Problem
The reply to the records below should contain exactly the lines from the line with "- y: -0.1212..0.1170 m" through the line with "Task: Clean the", and nothing besides.

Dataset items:

===============

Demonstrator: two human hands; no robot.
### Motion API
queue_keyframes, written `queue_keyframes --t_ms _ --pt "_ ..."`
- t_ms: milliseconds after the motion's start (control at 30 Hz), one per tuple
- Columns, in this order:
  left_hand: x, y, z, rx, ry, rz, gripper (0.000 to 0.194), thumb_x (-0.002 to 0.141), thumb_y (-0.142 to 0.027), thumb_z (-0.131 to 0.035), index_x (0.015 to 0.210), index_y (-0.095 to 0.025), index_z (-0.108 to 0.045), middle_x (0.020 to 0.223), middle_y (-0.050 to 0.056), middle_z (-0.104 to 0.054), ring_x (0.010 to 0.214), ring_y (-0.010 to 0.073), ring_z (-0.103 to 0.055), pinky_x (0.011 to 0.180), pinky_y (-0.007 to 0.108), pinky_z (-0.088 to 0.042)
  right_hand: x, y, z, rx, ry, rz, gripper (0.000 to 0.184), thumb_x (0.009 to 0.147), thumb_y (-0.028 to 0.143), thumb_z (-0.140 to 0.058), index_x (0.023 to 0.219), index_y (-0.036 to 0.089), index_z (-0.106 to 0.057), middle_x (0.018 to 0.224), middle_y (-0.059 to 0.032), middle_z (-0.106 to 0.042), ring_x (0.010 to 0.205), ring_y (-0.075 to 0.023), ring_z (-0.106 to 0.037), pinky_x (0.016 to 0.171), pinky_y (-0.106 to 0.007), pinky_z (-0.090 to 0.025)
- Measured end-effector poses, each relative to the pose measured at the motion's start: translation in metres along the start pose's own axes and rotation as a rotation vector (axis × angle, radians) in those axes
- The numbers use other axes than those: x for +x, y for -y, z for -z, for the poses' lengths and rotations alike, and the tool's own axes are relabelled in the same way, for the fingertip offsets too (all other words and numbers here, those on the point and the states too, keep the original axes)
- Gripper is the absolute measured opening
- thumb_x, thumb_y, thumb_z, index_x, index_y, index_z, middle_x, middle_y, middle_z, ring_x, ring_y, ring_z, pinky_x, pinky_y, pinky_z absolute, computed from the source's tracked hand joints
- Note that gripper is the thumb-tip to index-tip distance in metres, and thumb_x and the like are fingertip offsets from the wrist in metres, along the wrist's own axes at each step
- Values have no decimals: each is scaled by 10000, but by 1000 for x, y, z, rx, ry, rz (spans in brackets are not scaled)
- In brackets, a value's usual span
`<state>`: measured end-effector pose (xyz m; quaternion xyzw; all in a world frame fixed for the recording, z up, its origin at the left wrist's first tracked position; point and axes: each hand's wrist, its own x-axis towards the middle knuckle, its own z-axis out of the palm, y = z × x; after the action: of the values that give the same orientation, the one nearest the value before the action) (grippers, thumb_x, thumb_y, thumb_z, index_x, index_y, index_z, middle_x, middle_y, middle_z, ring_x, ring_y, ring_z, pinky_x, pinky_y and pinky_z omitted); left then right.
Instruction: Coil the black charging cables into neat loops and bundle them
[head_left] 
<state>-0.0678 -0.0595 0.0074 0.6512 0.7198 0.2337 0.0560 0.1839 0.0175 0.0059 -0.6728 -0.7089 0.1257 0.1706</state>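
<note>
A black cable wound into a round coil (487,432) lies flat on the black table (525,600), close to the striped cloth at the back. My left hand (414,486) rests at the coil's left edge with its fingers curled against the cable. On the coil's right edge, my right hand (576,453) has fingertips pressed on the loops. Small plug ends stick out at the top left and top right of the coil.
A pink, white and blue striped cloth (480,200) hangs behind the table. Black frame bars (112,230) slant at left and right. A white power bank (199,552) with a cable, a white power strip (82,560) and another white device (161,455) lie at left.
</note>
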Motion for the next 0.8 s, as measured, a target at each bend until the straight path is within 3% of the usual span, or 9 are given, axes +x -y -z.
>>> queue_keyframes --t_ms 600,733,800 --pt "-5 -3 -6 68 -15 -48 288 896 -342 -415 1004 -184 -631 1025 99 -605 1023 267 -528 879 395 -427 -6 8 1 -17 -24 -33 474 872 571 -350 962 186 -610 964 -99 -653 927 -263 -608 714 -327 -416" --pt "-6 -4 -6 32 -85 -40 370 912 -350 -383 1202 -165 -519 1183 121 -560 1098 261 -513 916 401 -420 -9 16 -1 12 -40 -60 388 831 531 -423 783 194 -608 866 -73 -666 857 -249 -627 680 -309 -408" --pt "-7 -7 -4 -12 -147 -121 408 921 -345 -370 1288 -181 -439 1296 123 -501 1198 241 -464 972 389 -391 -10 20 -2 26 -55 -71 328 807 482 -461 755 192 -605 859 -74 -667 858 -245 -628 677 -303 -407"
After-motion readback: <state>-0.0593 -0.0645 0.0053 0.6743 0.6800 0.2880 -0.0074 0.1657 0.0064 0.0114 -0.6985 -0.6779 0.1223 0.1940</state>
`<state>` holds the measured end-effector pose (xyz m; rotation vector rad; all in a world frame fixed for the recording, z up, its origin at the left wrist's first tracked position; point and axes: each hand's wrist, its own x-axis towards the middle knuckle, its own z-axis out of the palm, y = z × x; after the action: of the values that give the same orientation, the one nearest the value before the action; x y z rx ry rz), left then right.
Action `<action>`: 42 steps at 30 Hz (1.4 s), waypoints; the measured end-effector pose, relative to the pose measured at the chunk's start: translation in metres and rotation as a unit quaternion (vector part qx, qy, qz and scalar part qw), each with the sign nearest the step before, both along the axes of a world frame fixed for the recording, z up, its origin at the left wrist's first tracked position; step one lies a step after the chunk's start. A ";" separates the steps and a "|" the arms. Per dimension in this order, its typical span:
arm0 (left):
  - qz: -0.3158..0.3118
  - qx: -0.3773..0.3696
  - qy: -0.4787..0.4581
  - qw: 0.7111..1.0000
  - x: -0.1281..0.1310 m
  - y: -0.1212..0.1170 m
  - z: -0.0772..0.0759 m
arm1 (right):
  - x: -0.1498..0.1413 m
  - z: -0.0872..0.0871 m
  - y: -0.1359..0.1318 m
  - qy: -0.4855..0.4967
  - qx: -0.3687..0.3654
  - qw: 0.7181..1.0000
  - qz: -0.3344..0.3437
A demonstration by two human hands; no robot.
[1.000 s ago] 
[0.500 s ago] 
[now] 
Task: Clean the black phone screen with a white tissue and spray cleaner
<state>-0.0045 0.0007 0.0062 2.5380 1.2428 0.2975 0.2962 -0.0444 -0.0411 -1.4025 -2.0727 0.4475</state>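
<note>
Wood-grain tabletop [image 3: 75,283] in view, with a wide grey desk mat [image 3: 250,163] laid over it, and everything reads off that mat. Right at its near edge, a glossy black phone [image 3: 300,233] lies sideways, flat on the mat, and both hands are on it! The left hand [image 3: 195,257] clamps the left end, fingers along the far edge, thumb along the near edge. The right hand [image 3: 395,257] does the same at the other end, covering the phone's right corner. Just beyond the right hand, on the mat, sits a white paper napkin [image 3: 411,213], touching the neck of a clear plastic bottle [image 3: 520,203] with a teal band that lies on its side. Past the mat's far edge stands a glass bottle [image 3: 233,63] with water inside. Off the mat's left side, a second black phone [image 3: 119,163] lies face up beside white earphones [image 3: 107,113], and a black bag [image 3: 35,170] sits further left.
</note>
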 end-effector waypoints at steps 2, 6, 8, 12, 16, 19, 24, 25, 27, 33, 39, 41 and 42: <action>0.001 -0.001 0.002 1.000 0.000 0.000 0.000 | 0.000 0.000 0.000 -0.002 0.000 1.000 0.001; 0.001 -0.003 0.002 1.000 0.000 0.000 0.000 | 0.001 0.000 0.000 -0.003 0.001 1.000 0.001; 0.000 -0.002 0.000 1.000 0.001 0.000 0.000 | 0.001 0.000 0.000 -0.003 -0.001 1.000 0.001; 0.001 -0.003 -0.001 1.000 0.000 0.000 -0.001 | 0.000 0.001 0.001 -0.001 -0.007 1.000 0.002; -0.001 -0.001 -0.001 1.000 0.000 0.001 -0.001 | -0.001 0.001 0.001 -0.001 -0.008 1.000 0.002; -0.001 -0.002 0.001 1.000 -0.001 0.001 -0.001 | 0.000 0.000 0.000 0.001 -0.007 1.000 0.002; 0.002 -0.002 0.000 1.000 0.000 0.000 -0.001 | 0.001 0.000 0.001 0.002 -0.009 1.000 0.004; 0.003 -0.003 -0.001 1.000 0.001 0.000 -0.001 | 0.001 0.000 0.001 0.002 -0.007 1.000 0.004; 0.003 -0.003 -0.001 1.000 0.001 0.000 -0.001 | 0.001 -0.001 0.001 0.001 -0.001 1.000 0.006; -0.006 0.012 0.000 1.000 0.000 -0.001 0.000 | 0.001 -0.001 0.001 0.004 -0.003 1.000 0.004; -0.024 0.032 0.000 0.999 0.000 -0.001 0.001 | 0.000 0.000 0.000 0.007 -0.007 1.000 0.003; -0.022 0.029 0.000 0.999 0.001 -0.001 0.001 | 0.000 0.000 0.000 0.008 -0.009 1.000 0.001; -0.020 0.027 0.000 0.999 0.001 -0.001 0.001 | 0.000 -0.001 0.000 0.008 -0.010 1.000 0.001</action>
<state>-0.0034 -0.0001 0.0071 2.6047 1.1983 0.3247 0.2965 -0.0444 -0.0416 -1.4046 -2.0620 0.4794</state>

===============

Answer for this exercise
  - y: -0.1212..0.1170 m
  - z: -0.0772..0.0759 m
arm1 (right):
  - x: -0.1498..0.1413 m
  - z: -0.0872..0.0871 m
  - y: -0.1359..0.1318 m
  - qy: -0.4855..0.4967
  - qx: -0.3687..0.3654
  - qw: 0.7181..1.0000
  - qz: -0.3344..0.3437
A demonstration by two human hands; no robot.
[1.000 s ago] 
[0.500 s ago] 
[now] 
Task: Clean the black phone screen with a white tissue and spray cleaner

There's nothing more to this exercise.